Write out exactly the lines from the start of the entries through the one that contains "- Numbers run", including both.

[Opening DATA LISTING section]

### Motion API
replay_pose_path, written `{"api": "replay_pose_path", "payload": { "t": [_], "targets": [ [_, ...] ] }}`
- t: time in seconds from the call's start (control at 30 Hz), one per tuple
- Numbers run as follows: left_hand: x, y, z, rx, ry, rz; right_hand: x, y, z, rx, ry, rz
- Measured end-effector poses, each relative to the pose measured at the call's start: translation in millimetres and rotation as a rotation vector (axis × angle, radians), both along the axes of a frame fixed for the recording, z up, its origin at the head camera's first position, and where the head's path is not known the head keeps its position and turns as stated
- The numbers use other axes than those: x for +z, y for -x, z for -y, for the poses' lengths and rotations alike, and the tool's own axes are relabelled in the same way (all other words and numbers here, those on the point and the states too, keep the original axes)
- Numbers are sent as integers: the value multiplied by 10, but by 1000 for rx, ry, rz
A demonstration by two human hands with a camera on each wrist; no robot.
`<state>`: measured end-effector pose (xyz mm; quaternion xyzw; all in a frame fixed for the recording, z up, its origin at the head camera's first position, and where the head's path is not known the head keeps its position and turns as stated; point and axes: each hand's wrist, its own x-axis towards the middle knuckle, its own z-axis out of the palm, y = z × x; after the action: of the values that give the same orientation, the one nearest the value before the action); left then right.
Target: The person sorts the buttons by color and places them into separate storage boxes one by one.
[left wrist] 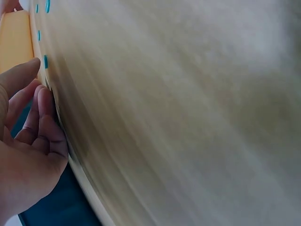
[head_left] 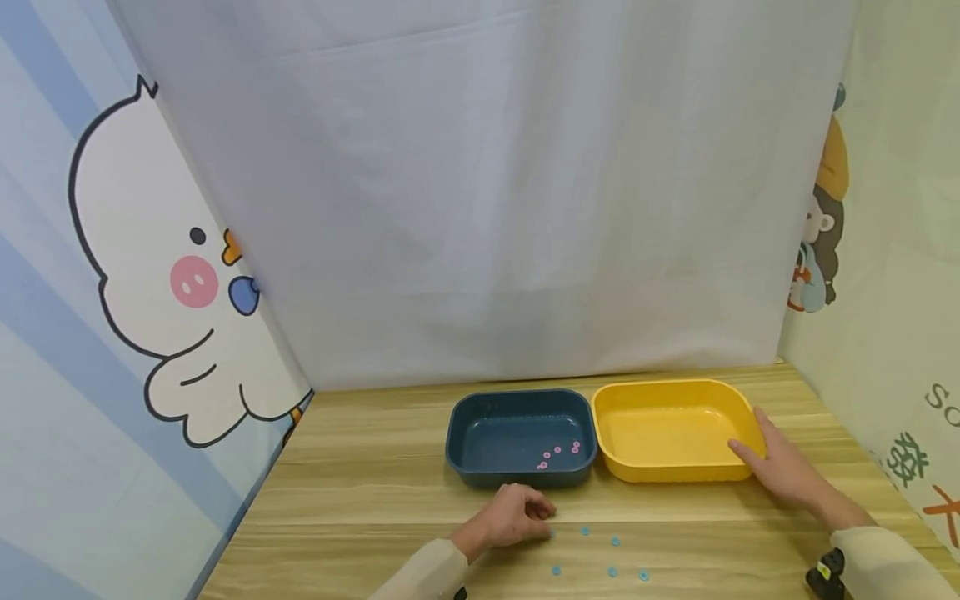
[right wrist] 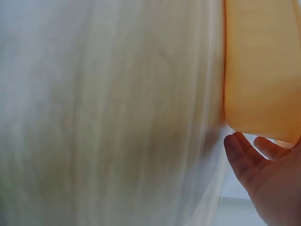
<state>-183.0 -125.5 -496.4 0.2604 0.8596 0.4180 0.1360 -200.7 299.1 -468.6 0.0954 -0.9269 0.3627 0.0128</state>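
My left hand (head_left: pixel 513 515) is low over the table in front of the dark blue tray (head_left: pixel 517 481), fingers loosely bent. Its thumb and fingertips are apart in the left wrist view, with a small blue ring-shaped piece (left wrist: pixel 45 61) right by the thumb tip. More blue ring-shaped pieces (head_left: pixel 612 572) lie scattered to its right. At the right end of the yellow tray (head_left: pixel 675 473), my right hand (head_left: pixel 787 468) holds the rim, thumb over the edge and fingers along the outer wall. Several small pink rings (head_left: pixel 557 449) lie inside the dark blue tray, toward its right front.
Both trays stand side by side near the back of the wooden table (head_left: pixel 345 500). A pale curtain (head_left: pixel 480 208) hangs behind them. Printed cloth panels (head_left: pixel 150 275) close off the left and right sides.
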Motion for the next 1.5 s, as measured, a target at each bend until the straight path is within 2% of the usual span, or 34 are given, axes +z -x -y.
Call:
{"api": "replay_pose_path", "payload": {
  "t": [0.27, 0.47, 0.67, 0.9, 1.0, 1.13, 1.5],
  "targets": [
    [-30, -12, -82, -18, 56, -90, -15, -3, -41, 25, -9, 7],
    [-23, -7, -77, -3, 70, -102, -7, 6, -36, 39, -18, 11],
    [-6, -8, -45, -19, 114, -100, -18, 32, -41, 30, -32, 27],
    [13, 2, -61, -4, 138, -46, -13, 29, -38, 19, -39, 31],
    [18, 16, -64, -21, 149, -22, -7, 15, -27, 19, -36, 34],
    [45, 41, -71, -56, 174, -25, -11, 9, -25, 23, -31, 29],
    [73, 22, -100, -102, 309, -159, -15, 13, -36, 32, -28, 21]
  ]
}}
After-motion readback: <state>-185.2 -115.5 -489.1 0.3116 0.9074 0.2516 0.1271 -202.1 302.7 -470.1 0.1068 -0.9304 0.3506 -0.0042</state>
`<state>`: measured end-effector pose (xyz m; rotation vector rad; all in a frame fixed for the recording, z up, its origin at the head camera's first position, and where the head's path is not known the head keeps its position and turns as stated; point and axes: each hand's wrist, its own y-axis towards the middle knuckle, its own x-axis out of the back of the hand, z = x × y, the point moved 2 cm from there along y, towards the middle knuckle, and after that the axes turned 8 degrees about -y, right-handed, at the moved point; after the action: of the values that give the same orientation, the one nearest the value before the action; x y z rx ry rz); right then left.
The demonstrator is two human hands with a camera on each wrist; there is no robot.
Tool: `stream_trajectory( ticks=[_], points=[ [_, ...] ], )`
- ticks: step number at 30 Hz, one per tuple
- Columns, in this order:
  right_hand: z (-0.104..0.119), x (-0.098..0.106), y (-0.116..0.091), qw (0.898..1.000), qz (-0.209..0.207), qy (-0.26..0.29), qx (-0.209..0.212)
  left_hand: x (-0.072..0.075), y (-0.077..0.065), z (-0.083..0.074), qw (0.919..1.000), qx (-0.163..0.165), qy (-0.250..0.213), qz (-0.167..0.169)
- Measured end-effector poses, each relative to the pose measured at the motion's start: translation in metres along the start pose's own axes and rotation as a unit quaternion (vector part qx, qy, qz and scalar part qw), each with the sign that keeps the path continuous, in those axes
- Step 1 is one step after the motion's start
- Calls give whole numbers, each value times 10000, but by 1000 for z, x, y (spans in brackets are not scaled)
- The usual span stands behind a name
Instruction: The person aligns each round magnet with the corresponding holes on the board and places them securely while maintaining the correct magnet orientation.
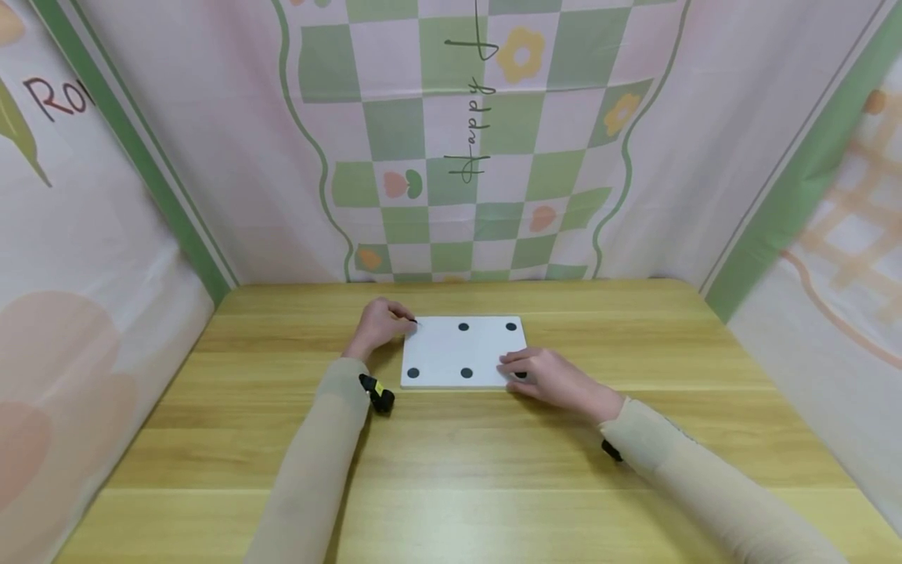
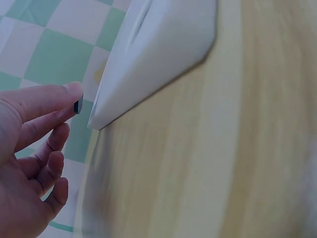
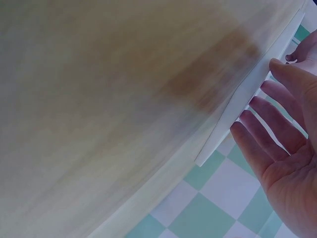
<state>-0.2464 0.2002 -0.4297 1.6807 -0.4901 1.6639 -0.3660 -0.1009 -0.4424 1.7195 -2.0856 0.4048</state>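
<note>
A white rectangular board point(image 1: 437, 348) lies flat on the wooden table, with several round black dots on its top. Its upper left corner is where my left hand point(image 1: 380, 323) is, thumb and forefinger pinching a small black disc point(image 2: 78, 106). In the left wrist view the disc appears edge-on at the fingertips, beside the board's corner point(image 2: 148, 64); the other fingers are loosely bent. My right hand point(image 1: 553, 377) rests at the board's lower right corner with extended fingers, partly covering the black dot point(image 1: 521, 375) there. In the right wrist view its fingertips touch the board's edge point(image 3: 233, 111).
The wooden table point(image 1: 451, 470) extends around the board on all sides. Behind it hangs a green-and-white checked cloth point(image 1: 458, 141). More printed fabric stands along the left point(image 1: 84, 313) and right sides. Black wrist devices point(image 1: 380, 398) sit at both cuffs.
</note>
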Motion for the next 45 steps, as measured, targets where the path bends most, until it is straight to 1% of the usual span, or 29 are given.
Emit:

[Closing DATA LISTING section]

WRITTEN ANSWER>
### Motion API
replay_pose_path, written `{"api": "replay_pose_path", "payload": { "t": [_], "targets": [ [_, ...] ] }}`
- t: time in seconds from the call's start (control at 30 Hz), one per tuple
- Numbers run as follows: left_hand: x, y, z, rx, ry, rz; right_hand: x, y, z, rx, ry, rz

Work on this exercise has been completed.